====== SOURCE MATERIAL

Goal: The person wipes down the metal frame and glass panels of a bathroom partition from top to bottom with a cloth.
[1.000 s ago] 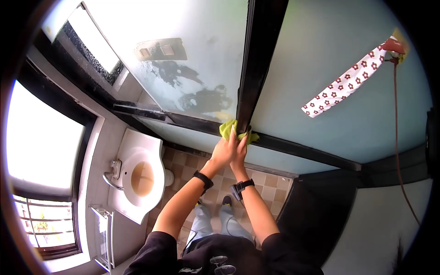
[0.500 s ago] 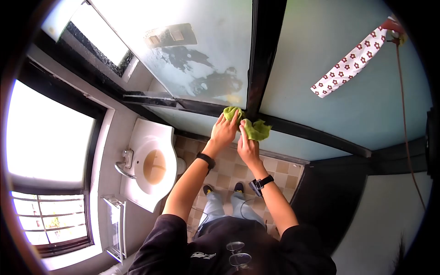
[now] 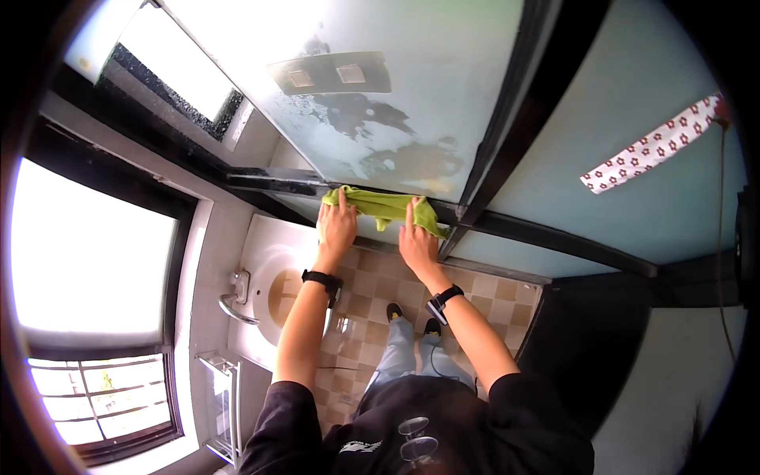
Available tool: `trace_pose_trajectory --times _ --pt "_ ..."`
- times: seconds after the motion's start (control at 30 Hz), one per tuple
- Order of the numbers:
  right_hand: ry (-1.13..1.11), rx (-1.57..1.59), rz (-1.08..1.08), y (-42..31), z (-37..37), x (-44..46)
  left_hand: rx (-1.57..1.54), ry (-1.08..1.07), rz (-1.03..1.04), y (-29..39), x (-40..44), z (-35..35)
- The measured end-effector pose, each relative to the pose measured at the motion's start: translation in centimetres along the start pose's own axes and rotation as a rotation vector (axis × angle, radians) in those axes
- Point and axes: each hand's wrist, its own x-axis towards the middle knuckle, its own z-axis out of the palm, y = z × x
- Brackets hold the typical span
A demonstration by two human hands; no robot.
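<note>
A green cloth (image 3: 381, 206) is stretched along the black horizontal rail (image 3: 283, 184) below a frosted glass panel (image 3: 412, 134). My left hand (image 3: 337, 226) holds the cloth near its left end, with fingertips pressed against the rail. At the cloth's right part is my right hand (image 3: 418, 240), its index finger extended onto the fabric and the other fingers curled. Wet-looking dark patches and a flat plate (image 3: 332, 74) show on the glass above the cloth. The rail's right side meets a dark upright frame (image 3: 514, 119).
A white sink (image 3: 257, 245) with a metal tap (image 3: 239, 305) stands to the left, beyond my left arm. A towel rack (image 3: 224, 404) is on the left wall near a window (image 3: 95, 245). Flower-patterned fabric (image 3: 653, 146) hangs at the right. The tiled floor (image 3: 372, 293) lies below.
My hands have moved apart, my left hand leftward along the rail. The bunched cloth is now spread between them. The view has shifted, and the glass panel's frame appears farther right.
</note>
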Motion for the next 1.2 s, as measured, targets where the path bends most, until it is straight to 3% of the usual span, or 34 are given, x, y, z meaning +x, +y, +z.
trace_pose_trajectory --times 0.07,0.1,0.13,0.33,0.6,0.73,0.77,0.8,0.87,0.93,1.2 --pt "0.024 -0.041 -0.147 -1.7 1.4 0.9 0.027 -0.121 -0.075 -3.0 0.0 0.6" --pt "0.013 -0.04 -0.191 -2.2 2.3 1.5 0.181 -0.204 0.0 -5.0 0.1 1.2" --pt "0.019 -0.04 -0.222 -3.0 3.2 2.1 0.171 -0.098 -0.012 -6.6 -0.2 1.9" --pt "-0.119 -0.113 -0.335 -6.7 6.0 4.7 0.063 -0.074 -0.188 -11.6 1.1 0.2" --pt "-0.192 -0.108 -0.297 -9.2 6.8 5.7 0.205 0.051 -0.045 -12.9 0.7 3.0" --pt "-0.224 -0.119 -0.309 -8.2 6.8 5.5 0.112 -0.063 -0.111 -9.2 0.4 0.1" --pt "-0.211 -0.086 -0.296 -7.6 6.6 5.1 0.093 0.048 -0.019 -8.9 0.2 0.5" --pt "-0.192 -0.052 -0.283 -7.0 6.4 4.7 0.021 -0.067 -0.055 -7.9 -0.1 0.2" --pt "-0.083 -0.127 -0.299 -5.2 5.1 3.9 0.0 -0.011 0.09 -5.5 -0.5 0.6" --pt "-0.081 -0.238 -0.292 -2.7 3.5 2.7 -0.139 -0.168 0.079 -2.0 -1.0 0.5" --pt "-0.058 -0.337 -0.122 3.5 -2.2 -1.8 -0.37 -0.141 0.349 5.9 -1.7 1.4"
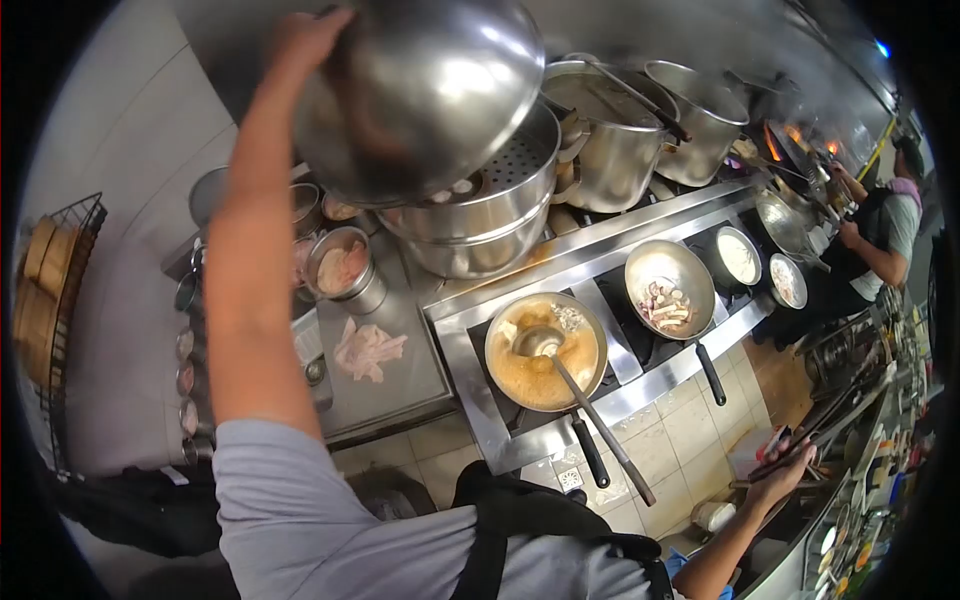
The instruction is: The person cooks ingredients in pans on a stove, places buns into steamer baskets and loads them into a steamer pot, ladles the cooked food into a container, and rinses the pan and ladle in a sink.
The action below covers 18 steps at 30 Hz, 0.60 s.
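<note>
Main thing I'd worry about here is that big domed lid [425, 95] — it's tipped up over the steamer pot [475, 245] on just the left hand [308, 38], arm stretched way out, so a tired wrist or slick metal could let it slide or clang down on the perforated tray [515, 155]. Hot vapor or drips off the underside could catch that bare forearm too, if the pot's hot. Second worry is the ladle [603, 440]: its bowl sits in the sauce pan [590, 452] and the shaft sticks out past the stove front [540, 443], so a hip or sleeve bump could flip it and splash sauce. As for where stuff is, the lid is right at the left hand, whose fingers look closed around its edge or a grip there, can't tell which. The right hand [783, 482] is well apart from it, low on the other side, fingers curled around a long dark utensil [822, 425] — too blurry to say what exactly. Pot's beneath the lid, beyond the sauce pan.
</note>
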Motion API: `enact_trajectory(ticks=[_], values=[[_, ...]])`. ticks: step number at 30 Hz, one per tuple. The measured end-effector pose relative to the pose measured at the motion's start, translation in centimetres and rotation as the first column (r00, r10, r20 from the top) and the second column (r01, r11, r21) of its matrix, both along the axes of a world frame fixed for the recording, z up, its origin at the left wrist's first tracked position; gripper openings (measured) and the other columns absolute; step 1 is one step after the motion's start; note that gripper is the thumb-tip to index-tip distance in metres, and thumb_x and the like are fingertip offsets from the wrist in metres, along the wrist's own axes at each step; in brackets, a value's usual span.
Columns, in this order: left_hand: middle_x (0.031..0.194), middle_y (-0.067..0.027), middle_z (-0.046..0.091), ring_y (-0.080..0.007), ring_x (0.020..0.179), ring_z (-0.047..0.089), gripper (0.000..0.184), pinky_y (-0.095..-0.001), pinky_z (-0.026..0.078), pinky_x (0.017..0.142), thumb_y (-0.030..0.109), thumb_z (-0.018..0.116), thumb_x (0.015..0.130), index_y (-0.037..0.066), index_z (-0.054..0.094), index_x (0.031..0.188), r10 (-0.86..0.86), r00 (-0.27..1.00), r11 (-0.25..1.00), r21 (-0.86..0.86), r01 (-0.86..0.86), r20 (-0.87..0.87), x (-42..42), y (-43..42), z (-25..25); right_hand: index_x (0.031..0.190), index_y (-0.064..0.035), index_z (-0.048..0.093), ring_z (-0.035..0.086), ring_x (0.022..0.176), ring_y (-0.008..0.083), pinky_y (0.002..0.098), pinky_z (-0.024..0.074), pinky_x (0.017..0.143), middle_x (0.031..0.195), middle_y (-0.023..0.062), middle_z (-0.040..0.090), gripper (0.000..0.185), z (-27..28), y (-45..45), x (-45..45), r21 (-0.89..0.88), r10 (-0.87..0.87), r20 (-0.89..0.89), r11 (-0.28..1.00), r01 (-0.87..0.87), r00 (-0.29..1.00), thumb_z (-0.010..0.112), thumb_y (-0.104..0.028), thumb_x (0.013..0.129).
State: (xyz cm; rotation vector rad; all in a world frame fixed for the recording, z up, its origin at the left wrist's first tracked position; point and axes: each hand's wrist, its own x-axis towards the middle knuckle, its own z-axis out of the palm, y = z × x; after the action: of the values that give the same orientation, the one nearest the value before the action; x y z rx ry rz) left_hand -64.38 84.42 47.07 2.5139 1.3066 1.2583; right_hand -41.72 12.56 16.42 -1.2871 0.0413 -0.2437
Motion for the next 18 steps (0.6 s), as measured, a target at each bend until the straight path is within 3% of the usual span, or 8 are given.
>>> enact_trajectory(ticks=[1,2,4,8,13,15,17,18], values=[[0.090,-0.0183,0.069,-0.0255,0.085,0.066,0.056,-0.0351,0.047,0.078,0.052,0.061,0.078,-0.001,0.070,0.091,0.120,0.972,0.990,0.099,-0.101,-0.203,-3.2,0.4,1.5,0.114,-0.0096,0.055,0.040,0.050,0.0060,0.0173,0.0297,0.044,0.071,-0.0020,0.051,0.049,0.0,0.2,0.6,0.053,0.110,-0.029,0.993,-0.108,0.994,0.040,-0.053,0.096],[0.097,-0.0197,0.068,-0.0326,0.096,0.065,0.060,-0.0378,0.047,0.083,0.055,0.062,0.075,-0.002,0.069,0.096,-0.005,0.998,0.989,0.147,-0.005,0.066,-6.0,-2.5,1.0,0.117,-0.0103,0.054,0.040,0.050,0.0061,0.0178,0.0308,0.043,0.070,-0.0020,0.050,0.051,-0.2,0.6,1.3,0.046,0.127,-0.044,0.991,-0.125,0.991,0.038,-0.054,0.096],[0.079,-0.0165,0.067,-0.0292,0.078,0.064,0.054,-0.0373,0.046,0.074,0.054,0.058,0.078,0.001,0.069,0.088,-0.014,0.966,0.983,0.179,-0.033,0.258,-11.5,-5.3,0.1,0.120,-0.0108,0.054,0.040,0.050,0.0063,0.0180,0.0318,0.043,0.069,-0.0021,0.049,0.051,-0.3,1.5,2.4,0.019,0.148,-0.081,0.989,-0.147,0.986,0.036,-0.053,0.097],[0.085,-0.0152,0.069,-0.0229,0.082,0.065,0.052,-0.0322,0.046,0.076,0.045,0.066,0.077,-0.005,0.068,0.091,0.295,0.950,0.950,0.072,-0.303,0.101,-22.3,-9.9,-2.8,0.121,-0.0084,0.052,0.045,0.057,0.0071,0.0179,0.0364,0.049,0.076,-0.0006,0.052,0.046,0.1,3.0,4.1,-0.109,0.216,0.013,0.971,-0.213,0.976,0.038,-0.046,0.099],[0.094,-0.0216,0.067,-0.0313,0.091,0.065,0.054,-0.0349,0.047,0.084,0.037,0.070,0.077,-0.008,0.063,0.106,0.343,0.930,0.938,-0.005,-0.345,0.133,-30.7,-15.5,-12.6,0.126,-0.0037,0.049,0.048,0.075,0.0082,0.0204,0.0392,0.064,0.090,0.0014,0.054,0.043,3.4,5.8,7.6,-0.293,0.422,0.294,0.894,-0.339,0.858,0.040,-0.037,0.100],[0.099,-0.0240,0.066,-0.0320,0.094,0.065,0.055,-0.0354,0.047,0.087,0.035,0.071,0.076,-0.009,0.062,0.109,0.401,0.914,0.905,-0.128,-0.407,-0.070,-32.3,-18.0,-16.0,0.126,-0.0031,0.051,0.046,0.069,0.0040,0.0161,0.0367,0.053,0.090,-0.0014,0.054,0.047,5.5,8.0,8.1,-0.061,0.331,0.236,0.943,-0.326,0.914,0.040,-0.040,0.099],[0.101,-0.0255,0.066,-0.0332,0.096,0.065,0.056,-0.0363,0.047,0.086,0.033,0.073,0.074,-0.010,0.062,0.108,0.432,0.896,0.866,-0.228,-0.445,-0.107,-34.1,-18.8,-20.5,0.125,-0.0032,0.054,0.046,0.071,0.0030,0.0144,0.0364,0.053,0.092,-0.0023,0.054,0.049,6.7,7.7,10.7,-0.287,0.610,0.146,0.780,-0.557,0.779,0.038,-0.042,0.100],[0.099,-0.0253,0.066,-0.0332,0.095,0.065,0.057,-0.0366,0.048,0.084,0.034,0.074,0.072,-0.008,0.062,0.108,0.425,0.890,0.885,-0.132,-0.447,-0.163,-35.0,-18.8,-22.7,0.124,-0.0031,0.053,0.047,0.075,0.0018,0.0142,0.0371,0.057,0.093,-0.0033,0.053,0.046,7.9,9.6,9.9,-0.367,0.591,0.209,0.786,-0.497,0.780,0.039,-0.039,0.100]])
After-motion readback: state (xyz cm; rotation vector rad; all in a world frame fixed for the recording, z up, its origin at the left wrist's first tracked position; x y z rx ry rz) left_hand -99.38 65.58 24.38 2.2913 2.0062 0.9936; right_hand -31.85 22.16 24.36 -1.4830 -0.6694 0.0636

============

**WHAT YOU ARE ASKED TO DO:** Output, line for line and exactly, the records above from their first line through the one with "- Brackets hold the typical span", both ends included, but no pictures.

**YOUR RESPONSE:**
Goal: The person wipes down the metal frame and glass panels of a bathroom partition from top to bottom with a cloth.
[1.000 s ago] 
[0.500 s ago] 
[now] 
Available tool: `trace_pose_trajectory --times _ --pt "_ ..."`
- times: seconds after the motion's start (control at 30 Hz), one per tuple
- Order of the numbers:
  right_hand: ry (-1.13..1.11), rx (-1.57..1.59), rz (-1.08..1.08), y (-42..31), z (-37..37), x (-44..46)
  left_hand: rx (-1.57..1.54), ry (-1.08..1.07), rz (-1.03..1.04), y (-29..39), x (-40..44), z (-35..35)
- The measured end-effector pose, each relative to the pose measured at the motion's start: translation in centimetres along the start pose's own axes and rotation as a rotation vector (axis × angle, radians) in those axes
- Point and axes: each hand's wrist, its own x-axis towards the middle knuckle, its own z-axis out of the palm, y = z × x
- Brackets hold the typical span

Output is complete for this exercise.